• **EXERCISE DETAILS**: Among the entries below, find the line with "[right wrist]" and the line with "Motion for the". Return exactly those lines and every line between them, but no pictures.

Saved data entries:
==============================

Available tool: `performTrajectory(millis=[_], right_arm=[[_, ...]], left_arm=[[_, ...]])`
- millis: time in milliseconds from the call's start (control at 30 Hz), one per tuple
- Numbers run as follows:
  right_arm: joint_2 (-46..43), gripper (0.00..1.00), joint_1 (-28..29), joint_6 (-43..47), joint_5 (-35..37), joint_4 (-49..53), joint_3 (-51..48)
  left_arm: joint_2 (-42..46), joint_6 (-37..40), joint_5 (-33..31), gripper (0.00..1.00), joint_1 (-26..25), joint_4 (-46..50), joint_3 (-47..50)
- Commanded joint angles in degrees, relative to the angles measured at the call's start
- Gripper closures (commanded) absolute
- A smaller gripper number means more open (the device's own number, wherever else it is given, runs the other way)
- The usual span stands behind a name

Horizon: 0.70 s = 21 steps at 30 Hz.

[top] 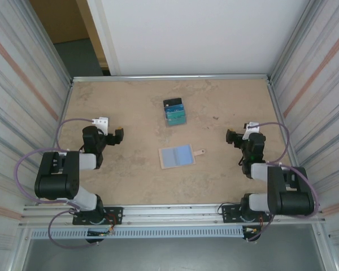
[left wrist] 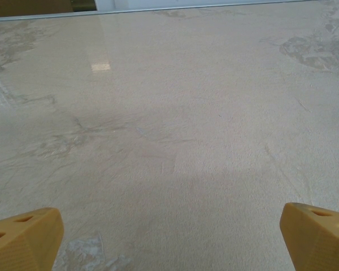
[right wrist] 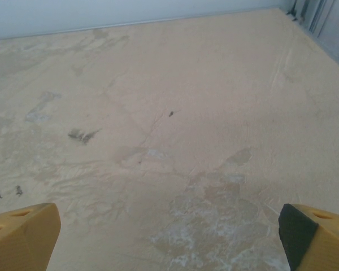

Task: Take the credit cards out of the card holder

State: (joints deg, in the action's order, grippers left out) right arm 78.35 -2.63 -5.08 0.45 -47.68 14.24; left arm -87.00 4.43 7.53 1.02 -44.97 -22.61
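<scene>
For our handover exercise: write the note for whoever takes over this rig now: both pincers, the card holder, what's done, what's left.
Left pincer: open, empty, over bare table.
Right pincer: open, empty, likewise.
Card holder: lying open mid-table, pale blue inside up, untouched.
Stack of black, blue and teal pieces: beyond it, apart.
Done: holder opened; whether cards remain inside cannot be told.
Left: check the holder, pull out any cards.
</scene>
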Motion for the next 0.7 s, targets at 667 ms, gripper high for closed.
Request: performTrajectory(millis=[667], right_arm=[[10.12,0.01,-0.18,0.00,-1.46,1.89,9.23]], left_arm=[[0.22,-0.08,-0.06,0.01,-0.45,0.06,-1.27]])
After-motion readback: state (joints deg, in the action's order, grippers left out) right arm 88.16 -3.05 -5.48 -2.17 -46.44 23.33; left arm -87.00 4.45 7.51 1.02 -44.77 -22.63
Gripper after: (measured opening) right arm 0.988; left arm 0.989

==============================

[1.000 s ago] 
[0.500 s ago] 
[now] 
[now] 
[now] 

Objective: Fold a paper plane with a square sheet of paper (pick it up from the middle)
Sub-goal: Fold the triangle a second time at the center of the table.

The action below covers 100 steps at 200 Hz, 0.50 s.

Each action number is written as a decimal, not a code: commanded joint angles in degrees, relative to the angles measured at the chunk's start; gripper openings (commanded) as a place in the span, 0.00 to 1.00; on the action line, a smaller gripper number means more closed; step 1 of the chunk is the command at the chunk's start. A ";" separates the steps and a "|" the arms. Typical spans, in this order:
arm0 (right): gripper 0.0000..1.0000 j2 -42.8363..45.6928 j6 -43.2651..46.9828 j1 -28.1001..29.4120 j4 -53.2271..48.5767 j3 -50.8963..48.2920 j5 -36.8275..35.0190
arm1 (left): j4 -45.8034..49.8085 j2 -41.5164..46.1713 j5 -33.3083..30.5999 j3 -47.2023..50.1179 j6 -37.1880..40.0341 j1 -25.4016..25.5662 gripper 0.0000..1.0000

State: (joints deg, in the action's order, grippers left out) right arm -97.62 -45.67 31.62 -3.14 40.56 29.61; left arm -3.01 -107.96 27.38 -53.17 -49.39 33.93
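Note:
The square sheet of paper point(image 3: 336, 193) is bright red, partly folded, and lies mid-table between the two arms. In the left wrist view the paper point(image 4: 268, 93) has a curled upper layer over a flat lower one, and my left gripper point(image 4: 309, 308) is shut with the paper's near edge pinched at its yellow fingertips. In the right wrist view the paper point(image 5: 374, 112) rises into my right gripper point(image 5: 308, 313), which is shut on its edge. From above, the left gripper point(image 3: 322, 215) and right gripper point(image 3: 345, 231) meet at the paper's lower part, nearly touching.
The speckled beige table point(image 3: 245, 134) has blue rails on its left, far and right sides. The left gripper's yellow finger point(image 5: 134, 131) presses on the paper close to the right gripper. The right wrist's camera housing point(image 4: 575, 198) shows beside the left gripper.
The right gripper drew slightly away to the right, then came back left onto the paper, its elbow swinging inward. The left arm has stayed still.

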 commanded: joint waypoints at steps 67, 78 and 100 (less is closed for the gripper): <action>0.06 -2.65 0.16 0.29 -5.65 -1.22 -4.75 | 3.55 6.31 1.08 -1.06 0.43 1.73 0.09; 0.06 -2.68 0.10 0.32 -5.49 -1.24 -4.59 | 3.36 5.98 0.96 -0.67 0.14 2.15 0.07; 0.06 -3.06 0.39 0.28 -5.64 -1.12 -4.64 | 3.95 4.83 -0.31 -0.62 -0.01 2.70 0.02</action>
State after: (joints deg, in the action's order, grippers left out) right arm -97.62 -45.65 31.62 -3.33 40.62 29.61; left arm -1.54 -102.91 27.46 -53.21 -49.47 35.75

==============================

• **RESPONSE**:
[right wrist] 

Task: Take the credit cards out of the card holder

State: (joints deg, in the action's order, grippers left out) right arm 78.35 -2.63 -5.08 0.45 -47.68 14.24; left arm -87.00 4.43 7.53 1.02 -44.97 -22.61
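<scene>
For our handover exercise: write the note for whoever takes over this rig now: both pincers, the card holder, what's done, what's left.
Left pincer: open, empty, over bare table.
Right pincer: open, empty, likewise.
Card holder: lying open mid-table, pale blue inside up, untouched.
Stack of black, blue and teal pieces: beyond it, apart.
Done: holder opened; whether cards remain inside cannot be told.
Left: check the holder, pull out any cards.
</scene>
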Motion for the next 0.7 s, targets at 667 ms, gripper high for closed.

For this exercise, nothing more remains to be given.